Closing the day was Stephany Mills, who although short in stature, was big in voice commanding the thousand or so audience members some of who crowded the stage in hopes of catching a up close glimpse or better yet, a hand shake. Mills performed all of her hits including ‘Home,’ ‘I feel Good All Over,’ ‘Never Knew Love Like this Before.’

Also performing on Saturday was Jonathan Butler who was joined by his daughter, Jodie Butler who sung background.

The crowd seemed to thin out a bit, as tents were dismantled, but the LBJF faithful where treated with a classic musician with Brian Culbertson who moved seamlessly from the keyboard to the trombone in a highly energetic show.

Where on Saturday the guitar ruled, Sunday’s theme was definitely the keyboard and piano with performances by Keiko Matsui, Gerald Albright, and Al Williams Jazz Society featuring the legendary Barbara Morrison. Morrison’s voice stayed strong and her mind sharp, despite her ailing body that required her to remain seated during most of her blues centered performance. Being a witness to classic musicians like Morrison, Butler and Clarke who are all getting up there in age is what the LBJF is really all about. Real music played by real musicians.
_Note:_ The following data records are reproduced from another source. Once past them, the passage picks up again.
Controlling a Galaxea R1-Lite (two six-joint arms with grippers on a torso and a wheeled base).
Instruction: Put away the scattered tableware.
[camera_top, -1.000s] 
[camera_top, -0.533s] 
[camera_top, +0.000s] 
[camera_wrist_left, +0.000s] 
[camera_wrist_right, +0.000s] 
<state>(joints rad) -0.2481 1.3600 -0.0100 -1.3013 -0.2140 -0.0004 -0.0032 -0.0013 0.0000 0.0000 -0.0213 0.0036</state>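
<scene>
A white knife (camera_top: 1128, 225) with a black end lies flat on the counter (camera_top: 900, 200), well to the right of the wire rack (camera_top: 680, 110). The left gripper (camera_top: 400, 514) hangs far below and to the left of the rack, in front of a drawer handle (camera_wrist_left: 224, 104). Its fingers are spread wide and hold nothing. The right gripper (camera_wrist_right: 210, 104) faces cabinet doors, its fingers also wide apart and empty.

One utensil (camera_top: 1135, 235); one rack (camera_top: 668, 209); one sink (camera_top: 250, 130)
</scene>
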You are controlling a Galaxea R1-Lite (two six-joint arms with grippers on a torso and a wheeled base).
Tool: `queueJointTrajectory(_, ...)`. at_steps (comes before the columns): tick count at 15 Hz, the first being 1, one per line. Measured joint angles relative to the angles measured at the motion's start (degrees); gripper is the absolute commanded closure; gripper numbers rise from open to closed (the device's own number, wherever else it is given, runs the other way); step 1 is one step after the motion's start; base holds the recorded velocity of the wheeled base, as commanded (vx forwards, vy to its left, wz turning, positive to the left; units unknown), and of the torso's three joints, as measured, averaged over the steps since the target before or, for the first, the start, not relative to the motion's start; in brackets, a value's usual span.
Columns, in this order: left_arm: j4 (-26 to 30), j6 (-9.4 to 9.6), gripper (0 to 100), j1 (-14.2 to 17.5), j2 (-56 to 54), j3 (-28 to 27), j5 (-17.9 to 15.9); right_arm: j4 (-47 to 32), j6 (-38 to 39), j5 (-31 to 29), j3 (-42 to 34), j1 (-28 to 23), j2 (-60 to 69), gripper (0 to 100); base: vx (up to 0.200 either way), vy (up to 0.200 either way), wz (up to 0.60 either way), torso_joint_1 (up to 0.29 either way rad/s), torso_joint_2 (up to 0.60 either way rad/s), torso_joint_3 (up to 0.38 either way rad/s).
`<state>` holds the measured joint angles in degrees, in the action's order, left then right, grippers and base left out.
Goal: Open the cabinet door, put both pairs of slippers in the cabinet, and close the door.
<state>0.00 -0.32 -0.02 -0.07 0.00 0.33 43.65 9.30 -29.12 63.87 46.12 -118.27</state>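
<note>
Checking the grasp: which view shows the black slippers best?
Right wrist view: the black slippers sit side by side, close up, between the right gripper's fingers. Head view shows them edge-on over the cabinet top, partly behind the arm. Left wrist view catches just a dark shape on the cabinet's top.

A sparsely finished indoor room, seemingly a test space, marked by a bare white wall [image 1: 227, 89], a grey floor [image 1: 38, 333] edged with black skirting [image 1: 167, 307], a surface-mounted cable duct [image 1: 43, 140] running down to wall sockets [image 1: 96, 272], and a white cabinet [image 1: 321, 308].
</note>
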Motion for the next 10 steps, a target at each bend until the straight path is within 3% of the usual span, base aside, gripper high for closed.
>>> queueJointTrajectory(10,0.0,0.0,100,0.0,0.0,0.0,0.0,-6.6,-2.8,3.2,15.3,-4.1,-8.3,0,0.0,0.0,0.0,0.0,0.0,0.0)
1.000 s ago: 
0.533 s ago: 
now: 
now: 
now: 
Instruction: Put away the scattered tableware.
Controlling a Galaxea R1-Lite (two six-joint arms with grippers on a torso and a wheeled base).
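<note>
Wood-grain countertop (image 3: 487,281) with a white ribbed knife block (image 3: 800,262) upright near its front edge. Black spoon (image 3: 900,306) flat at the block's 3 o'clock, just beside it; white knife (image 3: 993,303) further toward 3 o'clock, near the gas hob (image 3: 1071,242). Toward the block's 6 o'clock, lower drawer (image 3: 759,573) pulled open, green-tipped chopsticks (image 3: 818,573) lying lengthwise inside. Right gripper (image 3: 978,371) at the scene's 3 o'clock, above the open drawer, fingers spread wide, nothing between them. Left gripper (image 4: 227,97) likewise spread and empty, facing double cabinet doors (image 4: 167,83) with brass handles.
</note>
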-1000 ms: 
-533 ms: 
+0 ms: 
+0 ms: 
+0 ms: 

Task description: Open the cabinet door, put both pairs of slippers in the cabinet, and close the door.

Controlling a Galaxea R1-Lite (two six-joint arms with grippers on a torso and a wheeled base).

Kenny ‘Babyface’ Edmonds showed that he could still woo the women as he unbuttoned his shirt and ran off stage and around the audience in an energetic but lackluster performance that was only held up by the quality of his songwriting ability and his superb production. Highlights of his show included covers of hits he wrote for the Deal, Bobby Brown and New Edition along with a duet with saxophonist Gerald Albright.

Closing Friday night’s show was the infallible Poncho Sanchez, whose band produced and mix of Jazz and Afro-Cuban harmonies that left the crowd salsa dancing in the isles.